Platform Service Degradation - Email Delivery Delays
Incident Report for Firstup
Postmortem

Summary:

On Tuesday May 14th, 2024, starting at approximately 4 PM PT to Wednesday May 15th, 2024 10:06 AM PT, outbound email that had previously been sent from sendgrid.net, a backstop sender domain, instead was sent via another non-allowlisted domain.  This resulted in delivery failures or delays for some Customers with explicit inbound email rules configured to explicitly match the sendgrid.net sender domain.

Impact:

Any campaigns set to publish or re-engage users during the affected time window, would have appeared to originate from a sender domain other than sendgrid.net for any Customers without their own authenticated sender domain records (against Firstup and industry best practices). Depending on individual email rules, those emails could have been blocked, quarantined, marked as spam, or any number of other email policy-specific actions.

Root Cause:

Root cause was determined to be related to a default sender domain being set while configuring a new authenticated email domain while implementing a newly onboarded Firstup customer.  Previously no default domain was configured which resulted in sendgrid.net being used as a backstop sender domain–despite not being included in the allowlisting article at https://support.firstup.io/hc/en-us/articles/4417455533975-Allowlist-Emails-from-Firstup .Both user error and a UI design limitation in the 3rd party software used to add new authenticated domains contributed to the errantly created default sender domain.  Specifically, the configuration page does not have any explicit save button or confirmation dialogue protecting the checkbox which sets the new record as the default sender domain to use platform-wide.  The checkbox was incidentally selected while creating a screenshot of the configuration settings to be shared with the newly onboarded customer.

Mitigation:

To mitigate, the default sender domain was restored as soon as the root cause became clear.

Recurrence Prevention:

The following actions have been committed to fully resolving the incident and eliminating the reliance on the mitigation measure currently in place.

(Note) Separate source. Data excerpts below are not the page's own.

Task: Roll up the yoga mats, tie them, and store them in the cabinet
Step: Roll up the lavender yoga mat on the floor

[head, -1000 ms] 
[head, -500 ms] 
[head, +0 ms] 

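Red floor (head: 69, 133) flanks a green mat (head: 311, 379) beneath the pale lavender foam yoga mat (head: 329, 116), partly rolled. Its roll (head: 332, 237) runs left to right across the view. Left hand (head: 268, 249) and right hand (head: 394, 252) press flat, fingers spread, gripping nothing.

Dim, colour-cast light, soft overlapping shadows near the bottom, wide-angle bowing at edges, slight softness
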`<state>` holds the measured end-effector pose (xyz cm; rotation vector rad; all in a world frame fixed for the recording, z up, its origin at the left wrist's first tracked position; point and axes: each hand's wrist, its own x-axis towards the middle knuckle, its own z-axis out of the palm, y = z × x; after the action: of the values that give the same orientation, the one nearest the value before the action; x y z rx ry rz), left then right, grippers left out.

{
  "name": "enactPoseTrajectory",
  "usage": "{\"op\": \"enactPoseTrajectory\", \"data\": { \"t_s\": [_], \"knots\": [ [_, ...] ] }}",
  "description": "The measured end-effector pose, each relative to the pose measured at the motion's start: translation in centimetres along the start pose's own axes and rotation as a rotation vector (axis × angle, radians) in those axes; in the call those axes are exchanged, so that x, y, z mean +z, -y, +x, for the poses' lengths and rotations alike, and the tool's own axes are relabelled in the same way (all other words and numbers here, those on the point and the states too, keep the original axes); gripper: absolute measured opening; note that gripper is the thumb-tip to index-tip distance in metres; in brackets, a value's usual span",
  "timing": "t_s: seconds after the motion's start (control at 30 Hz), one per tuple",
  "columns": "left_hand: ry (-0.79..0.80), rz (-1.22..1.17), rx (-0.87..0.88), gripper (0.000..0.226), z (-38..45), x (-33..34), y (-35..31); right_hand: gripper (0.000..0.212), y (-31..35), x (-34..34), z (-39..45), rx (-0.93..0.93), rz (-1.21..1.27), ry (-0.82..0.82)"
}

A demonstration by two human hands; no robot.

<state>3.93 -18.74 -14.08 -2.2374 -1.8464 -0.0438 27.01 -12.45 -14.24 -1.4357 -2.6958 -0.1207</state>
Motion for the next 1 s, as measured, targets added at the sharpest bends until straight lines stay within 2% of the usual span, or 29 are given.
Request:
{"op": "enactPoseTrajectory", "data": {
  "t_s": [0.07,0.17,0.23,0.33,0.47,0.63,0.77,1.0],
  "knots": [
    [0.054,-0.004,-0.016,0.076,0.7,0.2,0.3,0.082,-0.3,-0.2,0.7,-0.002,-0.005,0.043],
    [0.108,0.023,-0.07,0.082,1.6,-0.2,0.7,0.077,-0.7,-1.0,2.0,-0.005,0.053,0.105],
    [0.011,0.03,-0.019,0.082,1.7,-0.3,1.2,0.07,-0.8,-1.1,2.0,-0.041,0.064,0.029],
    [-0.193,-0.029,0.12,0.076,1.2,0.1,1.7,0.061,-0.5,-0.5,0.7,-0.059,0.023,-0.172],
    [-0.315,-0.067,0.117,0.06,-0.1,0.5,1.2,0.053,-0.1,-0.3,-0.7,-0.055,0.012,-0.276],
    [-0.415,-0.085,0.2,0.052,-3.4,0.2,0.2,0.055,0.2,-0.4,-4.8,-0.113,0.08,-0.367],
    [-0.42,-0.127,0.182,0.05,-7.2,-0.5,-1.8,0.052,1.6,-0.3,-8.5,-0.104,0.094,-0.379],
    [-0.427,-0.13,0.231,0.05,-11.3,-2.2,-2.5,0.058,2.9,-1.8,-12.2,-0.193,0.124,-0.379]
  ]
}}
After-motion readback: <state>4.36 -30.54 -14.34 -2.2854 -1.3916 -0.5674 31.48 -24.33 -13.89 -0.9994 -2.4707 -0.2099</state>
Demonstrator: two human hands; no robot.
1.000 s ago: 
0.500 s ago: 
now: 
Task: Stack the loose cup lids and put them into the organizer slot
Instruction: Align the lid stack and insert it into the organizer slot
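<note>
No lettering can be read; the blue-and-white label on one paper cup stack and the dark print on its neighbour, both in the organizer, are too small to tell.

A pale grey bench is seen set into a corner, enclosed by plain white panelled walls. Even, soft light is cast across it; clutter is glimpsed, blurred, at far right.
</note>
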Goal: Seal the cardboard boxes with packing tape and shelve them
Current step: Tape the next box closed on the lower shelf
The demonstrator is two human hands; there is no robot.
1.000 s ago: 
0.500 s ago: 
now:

  • A scheduled maintenance window has been posted for June 15th, 2024 outlining a planned update to a new sender domain that should already be allowlisted, email.socialchorus.net. Specific details of the maintenance can be found at https://status.firstup.io/incidents/jfv1s06qyv3v
  • Firstup will review again any Customers who do not have authenticated sender domains configured to setup DMARC/SPF records and Customer specific sender domains to avoid the backstop or default from ever being needed to send program-specific email.
  • A feature request has been filed with Sendgrid, the 3rd party email provider to add protections around the checkbox selection in the user interface to avoid any chance of an unintentional user action from changing the default sender domain.
Posted May 17, 2024 - 22:48 UTC

Resolved
We are currently investigating reports of delayed email deliveries.
Posted May 14, 2024 - 23:00 UTC